上記の実施形態の説明は、例としてのみ与えられており、当業者によって様々な変更が行われ得ることが理解されよう。上記の明細、例、及びデータは、本発明の構造及び例示的な実施形態の使用の完全な説明を提供する。発明の様々な実施形態を、ある程度詳細に、あるいは1つ又は複数の個別の実施形態を参照して上記で説明したが、当業者は、本発明の趣旨から逸脱することなく、開示された実施形態に多数の変更を加えることができる。

Claims (11)

  1. 水性医薬製剤であって、
    インターロイキン(IL)-6の受容体に結合する抗体と、
    その抗体を安定化するヒスチジンとを含み、
    ヒスチジンは50mM~200mMの濃度で水性医薬製剤中に存在する、
    水性医薬製剤。
  2. ヒスチジンは50mM~150mMの濃度で水性医薬製剤中に存在する、請求項1に記載の水性医薬製剤。
  3. ヒスチジンは60mM~125mMの濃度で水性医薬製剤中に存在する、請求項2に記載の水性医薬製剤。

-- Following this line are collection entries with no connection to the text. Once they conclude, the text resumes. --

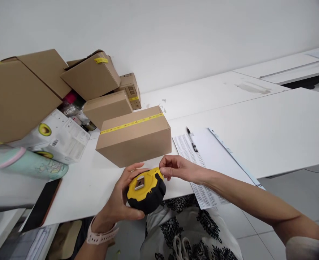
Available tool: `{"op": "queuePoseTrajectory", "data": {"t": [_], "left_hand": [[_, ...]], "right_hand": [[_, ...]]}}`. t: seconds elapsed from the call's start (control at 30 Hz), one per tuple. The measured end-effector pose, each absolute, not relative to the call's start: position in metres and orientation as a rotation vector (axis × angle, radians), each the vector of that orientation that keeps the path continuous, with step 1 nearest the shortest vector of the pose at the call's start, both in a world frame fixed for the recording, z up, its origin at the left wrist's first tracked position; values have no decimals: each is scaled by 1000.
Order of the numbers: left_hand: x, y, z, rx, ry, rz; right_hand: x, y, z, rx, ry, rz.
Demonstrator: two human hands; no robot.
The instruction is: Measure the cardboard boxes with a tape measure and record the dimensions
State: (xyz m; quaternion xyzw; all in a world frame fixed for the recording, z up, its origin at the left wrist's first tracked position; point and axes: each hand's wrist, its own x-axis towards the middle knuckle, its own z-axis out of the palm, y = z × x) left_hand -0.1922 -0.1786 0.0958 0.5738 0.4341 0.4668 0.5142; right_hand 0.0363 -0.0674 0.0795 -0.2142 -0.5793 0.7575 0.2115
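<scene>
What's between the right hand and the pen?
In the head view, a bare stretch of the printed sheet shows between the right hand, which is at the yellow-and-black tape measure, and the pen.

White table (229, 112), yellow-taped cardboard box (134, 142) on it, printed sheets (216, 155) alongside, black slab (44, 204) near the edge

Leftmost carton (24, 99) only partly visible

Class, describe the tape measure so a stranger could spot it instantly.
On the white table sits a cardboard box, yellow tape running along its top. Nearer the viewer, the left hand grips the tape measure: rounded, black and yellow, with a metal clip, unlike the angular box.
</scene>
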Motion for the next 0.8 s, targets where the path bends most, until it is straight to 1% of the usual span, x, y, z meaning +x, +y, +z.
{"op": "queuePoseTrajectory", "data": {"t": [0.1,0.17,0.23,0.3,0.37,0.43,0.53,0.67,0.8], "left_hand": [[-196,-182,96,1347,1057,1135],[-204,-188,96,1264,1149,1159],[-220,-197,97,1143,1280,1211],[-242,-207,100,1006,1400,1295],[-265,-215,104,925,1466,1369],[-282,-218,108,957,1477,1394],[-296,-212,110,1096,1418,1321],[-301,-192,105,1111,1326,1243],[-302,-182,114,1109,1276,1218]], "right_hand": [[35,-66,78,-494,-1597,2176],[45,-59,81,-418,-1653,2172],[65,-47,85,-381,-1718,2058],[91,-31,87,-429,-1722,1856],[114,-16,86,-572,-1679,1684],[125,-4,80,-697,-1666,1592],[117,7,67,-742,-1691,1606],[89,16,52,-666,-1687,1662],[80,16,55,-629,-1636,1601]]}}
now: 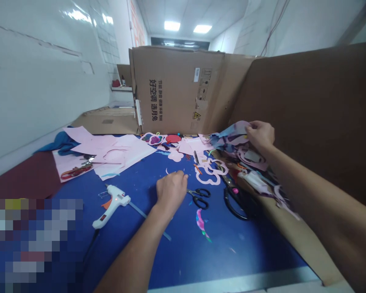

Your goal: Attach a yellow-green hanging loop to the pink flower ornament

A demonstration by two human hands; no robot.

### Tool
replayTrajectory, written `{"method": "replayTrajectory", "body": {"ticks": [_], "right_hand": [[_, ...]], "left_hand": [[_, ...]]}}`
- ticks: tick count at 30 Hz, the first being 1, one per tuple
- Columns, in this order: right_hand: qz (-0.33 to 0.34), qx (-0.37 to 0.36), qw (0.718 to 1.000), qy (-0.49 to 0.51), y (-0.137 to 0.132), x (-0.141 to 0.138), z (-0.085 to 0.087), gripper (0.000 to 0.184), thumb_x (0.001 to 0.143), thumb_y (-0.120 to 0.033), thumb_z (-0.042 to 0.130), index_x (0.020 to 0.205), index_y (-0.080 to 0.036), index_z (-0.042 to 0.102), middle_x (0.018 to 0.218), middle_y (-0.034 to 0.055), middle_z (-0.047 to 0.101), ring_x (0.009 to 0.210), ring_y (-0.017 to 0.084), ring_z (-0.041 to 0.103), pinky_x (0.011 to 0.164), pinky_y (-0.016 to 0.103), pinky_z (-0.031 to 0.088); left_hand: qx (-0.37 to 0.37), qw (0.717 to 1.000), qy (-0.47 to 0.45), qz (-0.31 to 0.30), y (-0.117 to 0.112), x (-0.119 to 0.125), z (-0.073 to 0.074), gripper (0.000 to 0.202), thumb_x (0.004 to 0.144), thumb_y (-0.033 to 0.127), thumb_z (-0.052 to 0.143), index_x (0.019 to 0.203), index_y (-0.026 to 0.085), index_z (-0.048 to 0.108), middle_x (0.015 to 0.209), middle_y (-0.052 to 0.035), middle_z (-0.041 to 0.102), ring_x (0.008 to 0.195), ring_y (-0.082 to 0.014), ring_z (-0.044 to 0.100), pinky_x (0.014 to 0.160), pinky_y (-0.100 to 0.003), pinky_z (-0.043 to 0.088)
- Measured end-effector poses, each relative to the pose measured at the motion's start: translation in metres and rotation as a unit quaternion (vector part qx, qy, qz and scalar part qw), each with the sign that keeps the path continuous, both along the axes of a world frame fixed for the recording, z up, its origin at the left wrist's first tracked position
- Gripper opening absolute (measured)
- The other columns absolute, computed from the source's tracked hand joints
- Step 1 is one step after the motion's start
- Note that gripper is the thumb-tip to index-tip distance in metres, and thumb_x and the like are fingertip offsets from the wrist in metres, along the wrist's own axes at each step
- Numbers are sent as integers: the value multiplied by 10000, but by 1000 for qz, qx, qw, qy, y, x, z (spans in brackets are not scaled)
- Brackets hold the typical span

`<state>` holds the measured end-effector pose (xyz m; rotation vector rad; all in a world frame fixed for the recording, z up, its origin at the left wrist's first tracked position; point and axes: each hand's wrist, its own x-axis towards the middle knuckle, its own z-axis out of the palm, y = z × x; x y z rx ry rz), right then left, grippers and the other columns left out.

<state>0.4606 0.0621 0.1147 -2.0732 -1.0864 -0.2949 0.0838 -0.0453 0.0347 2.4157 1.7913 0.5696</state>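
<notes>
My right hand is raised at the back right, its thumb and fingers pinching a thin bluish-purple paper scrap above a pile of cut scraps. Over the middle of the blue tabletop, my left hand is closed with fingers curled downward; whatever they hold is hidden. Just right of it lie small black-handled scissors, blades pointing toward the hand. Pink cloud-shaped paper outlines lie beyond them. A larger pair of black-handled scissors rests at the right edge of the blue surface.
A white glue gun with a glue stick lies on the left. Behind it are pink paper sheets and red-handled scissors. Cardboard walls the back and right. A pink and green scrap lies in front.
</notes>
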Motion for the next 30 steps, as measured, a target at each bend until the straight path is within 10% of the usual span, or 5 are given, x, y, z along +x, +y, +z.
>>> {"method": "replayTrajectory", "body": {"ticks": [7,15,30], "right_hand": [[69,104,990,64,-40,6,21,329,889,-271,693,1127,-94,835,964,159,828,771,219,720,647,288,523],[192,202,925,257,-68,-30,-25,225,733,-298,799,914,-171,759,696,1,688,533,144,596,490,244,490],[47,311,925,213,-60,-7,-76,214,725,-268,734,908,-161,767,781,14,705,721,193,679,685,309,581]], "left_hand": [[-7,999,-33,-1,-1,1,4,351,1095,413,469,984,268,769,959,-75,818,946,-268,770,734,-330,437],[-27,997,-75,6,1,0,4,332,1074,420,508,917,280,765,931,-55,823,928,-250,759,692,-329,368],[-27,997,-75,18,5,-4,3,340,1061,431,520,844,273,730,926,-54,823,926,-256,758,659,-340,306]]}}
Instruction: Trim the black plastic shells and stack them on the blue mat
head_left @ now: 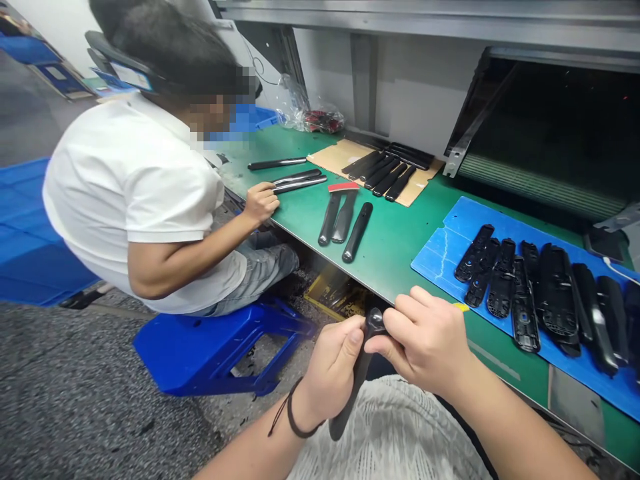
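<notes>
My left hand is wrapped around a long black plastic casing, held tilted above my lap with its glossy rounded end up. Closed at that upper end is my right hand, its thumb and fingers pressed close to the casing. A yellow tip sticks out behind the right hand; it looks like the end of a slim tool, and the rest is hidden by the fingers. On the green table beyond lie a single black casing and two more beside it under a red strip.
A blue mat at right carries several black casing halves. Several black casings lie on cardboard at the back. At left, a co-worker sits on a blue stool, a hand on black pieces. A dark screen stands behind.
</notes>
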Motion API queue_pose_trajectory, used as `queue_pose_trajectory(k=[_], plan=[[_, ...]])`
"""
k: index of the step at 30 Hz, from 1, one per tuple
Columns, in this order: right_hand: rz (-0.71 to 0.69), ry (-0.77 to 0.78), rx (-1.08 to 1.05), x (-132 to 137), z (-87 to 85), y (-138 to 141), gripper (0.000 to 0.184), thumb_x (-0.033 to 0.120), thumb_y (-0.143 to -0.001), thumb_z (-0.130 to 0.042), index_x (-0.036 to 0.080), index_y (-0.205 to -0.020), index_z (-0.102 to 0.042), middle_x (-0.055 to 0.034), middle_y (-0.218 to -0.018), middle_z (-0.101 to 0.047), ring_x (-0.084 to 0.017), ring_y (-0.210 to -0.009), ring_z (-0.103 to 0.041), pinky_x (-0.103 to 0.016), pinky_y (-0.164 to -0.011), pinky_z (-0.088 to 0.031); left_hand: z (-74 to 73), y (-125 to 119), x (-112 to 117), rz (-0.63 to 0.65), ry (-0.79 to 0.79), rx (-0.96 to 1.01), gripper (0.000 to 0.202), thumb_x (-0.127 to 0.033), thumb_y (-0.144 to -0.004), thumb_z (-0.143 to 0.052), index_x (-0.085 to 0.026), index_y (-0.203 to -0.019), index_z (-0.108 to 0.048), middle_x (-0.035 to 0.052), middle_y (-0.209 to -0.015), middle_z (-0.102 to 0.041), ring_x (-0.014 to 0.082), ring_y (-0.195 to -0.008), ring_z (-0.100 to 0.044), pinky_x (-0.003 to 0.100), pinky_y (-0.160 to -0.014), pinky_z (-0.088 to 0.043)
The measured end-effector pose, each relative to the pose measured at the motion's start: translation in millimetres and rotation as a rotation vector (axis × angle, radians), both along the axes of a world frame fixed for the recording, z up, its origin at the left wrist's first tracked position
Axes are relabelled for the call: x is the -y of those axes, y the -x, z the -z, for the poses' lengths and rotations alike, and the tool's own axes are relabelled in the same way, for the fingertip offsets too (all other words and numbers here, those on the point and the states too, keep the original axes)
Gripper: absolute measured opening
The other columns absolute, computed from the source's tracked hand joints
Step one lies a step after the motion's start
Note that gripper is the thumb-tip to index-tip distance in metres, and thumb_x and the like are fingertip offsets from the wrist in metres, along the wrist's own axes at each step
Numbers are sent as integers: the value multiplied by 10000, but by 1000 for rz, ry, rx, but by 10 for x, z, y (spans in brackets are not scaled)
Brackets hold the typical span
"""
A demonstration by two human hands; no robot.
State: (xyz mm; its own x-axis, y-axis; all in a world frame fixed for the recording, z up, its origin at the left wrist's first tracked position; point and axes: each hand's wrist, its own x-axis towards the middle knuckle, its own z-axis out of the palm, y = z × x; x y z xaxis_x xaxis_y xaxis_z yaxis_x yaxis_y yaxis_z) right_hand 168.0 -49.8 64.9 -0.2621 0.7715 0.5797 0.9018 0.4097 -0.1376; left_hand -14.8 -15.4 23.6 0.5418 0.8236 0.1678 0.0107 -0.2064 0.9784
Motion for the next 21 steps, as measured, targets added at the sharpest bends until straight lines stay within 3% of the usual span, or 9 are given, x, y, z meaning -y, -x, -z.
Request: queue_pose_trajectory(k=[3, 7, 13, 21], plan=[[83, -97, 46, 29, 72, 48, 556, 583, -1083, -365, 210, -695, -507, -14, -662, -434, -184, -687, -295, -348, -607, -175, -29, -49, 3, -14, 75, 35, 486, -481, -1099, -370, -171, -759, -525, -2, -698, -494, 127, -628, -406, 278, -600, -333], [135, -103, 52, 46, 158, 91, 543, 570, -1090, -335, 210, -741, -542, -22, -679, -450, -193, -699, -307, -351, -620, -204, -57, -107, -4, -18, 154, 61, 486, -497, -1095, -385, -161, -785, -552, 1, -724, -512, 125, -650, -412, 269, -604, -351], [78, -37, 42, 73, 274, 155, 551, 579, -1088, -320, 211, -752, -554, -28, -691, -463, -200, -705, -327, -354, -628, -206, -93, -132, -67, -119, 187, 45, 525, -546, -1078, -402, -174, -717, -485, -9, -699, -463, 123, -642, -389, 273, -599, -349], [17, 60, 16, 168, 384, 269, 567, 625, -1072, -313, 215, -767, -557, -32, -708, -477, -205, -717, -346, -358, -632, -216, -103, -177, -157, -264, 235, 34, 574, -624, -1059, -382, -172, -738, -530, -6, -669, -472, 122, -602, -395, 281, -566, -338]])
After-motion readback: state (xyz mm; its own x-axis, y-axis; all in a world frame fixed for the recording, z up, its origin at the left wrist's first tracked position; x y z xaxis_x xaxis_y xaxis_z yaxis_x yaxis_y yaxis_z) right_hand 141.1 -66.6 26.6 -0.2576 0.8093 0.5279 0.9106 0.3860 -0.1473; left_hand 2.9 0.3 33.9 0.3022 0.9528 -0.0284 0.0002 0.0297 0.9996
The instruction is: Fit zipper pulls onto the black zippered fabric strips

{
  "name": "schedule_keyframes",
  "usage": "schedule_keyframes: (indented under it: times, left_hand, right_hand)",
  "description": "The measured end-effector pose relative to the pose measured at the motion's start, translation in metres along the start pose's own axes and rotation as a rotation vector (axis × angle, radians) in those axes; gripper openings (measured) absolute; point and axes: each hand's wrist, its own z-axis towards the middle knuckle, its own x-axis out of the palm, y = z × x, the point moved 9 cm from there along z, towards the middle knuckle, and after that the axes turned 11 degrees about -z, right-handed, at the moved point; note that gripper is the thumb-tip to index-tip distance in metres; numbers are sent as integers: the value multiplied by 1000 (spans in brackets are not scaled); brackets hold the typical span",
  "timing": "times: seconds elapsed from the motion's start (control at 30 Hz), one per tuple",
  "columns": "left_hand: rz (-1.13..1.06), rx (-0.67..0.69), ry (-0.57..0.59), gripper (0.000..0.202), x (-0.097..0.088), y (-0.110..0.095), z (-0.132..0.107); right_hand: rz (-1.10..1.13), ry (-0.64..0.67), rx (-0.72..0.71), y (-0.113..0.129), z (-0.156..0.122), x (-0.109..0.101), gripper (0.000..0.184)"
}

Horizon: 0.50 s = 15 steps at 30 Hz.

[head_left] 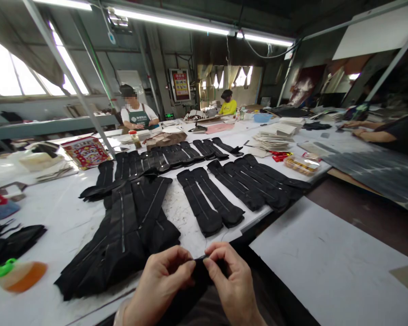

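Observation:
My left hand (159, 283) and my right hand (233, 283) meet at the bottom centre, below the table's near edge. Both pinch the top edge of a black fabric strip (199, 271) that hangs down between them. Just beyond my hands, a pile of black fabric strips with pale stitched lines (122, 235) lies on the white table (64, 213). Farther out, more black strips (211, 201) are laid side by side in rows across the table.
An orange bottle with a green loop (18, 275) lies at the near left. A red printed box (86, 151), paper stacks (275, 133) and a snack tray (301, 165) sit farther back. Two people work at the far end; another person's arm (370, 133) rests at right. A white sheet (326, 262) covers the lower right surface.

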Motion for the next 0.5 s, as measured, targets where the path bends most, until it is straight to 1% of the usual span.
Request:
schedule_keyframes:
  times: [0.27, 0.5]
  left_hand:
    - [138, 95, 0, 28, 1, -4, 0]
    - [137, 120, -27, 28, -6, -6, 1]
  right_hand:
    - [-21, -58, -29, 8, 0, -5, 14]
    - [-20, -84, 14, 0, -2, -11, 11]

  4. 抗体はトシリズマブである、請求項1に記載の水性医薬製剤。
  5. トシリズマブは、0.1~300mg/mlの濃度で水性医薬製剤中に存在する、請求項4に記載の水性医薬製剤。
  6. トシリズマブは、180mg/mlの濃度で水性医薬製剤中に存在する、請求項5に記載の水性医薬製剤。
  7. 0.01~0.05%(w/v)の濃度で水性医薬製剤中に存在する界面活性剤をさらに含む、請求項1に記載の水性医薬製剤。
  8. 界面活性剤はポリソルベートであり、0.03%(w/v)の濃度で水性医薬製剤中に存在する、請求項7に記載の水性医薬製剤。
  9. 1mM~150mMの濃度で水性医薬製剤中に存在するアミノ酸をさらに含み、アミノ酸は、リジン、アスパラギン酸、プロリン、フェニルアラニン、アラニン、スレオニン、ロイシン、アスパラギン、グルタミン酸、グルタミン、セリン、トリプトファン、アルギニン、メチオニン、及びバリンからなる群から選択される、請求項1に記載の水性医薬製剤。
  10. 70mMのリジン、スレオニン、セリン、プロリン、バリン、又はアラニンを含む、請求項9に記載の水性医薬製剤。
  11. 5.0~6.5のpHを有する、請求項1に記載の水性医薬製剤。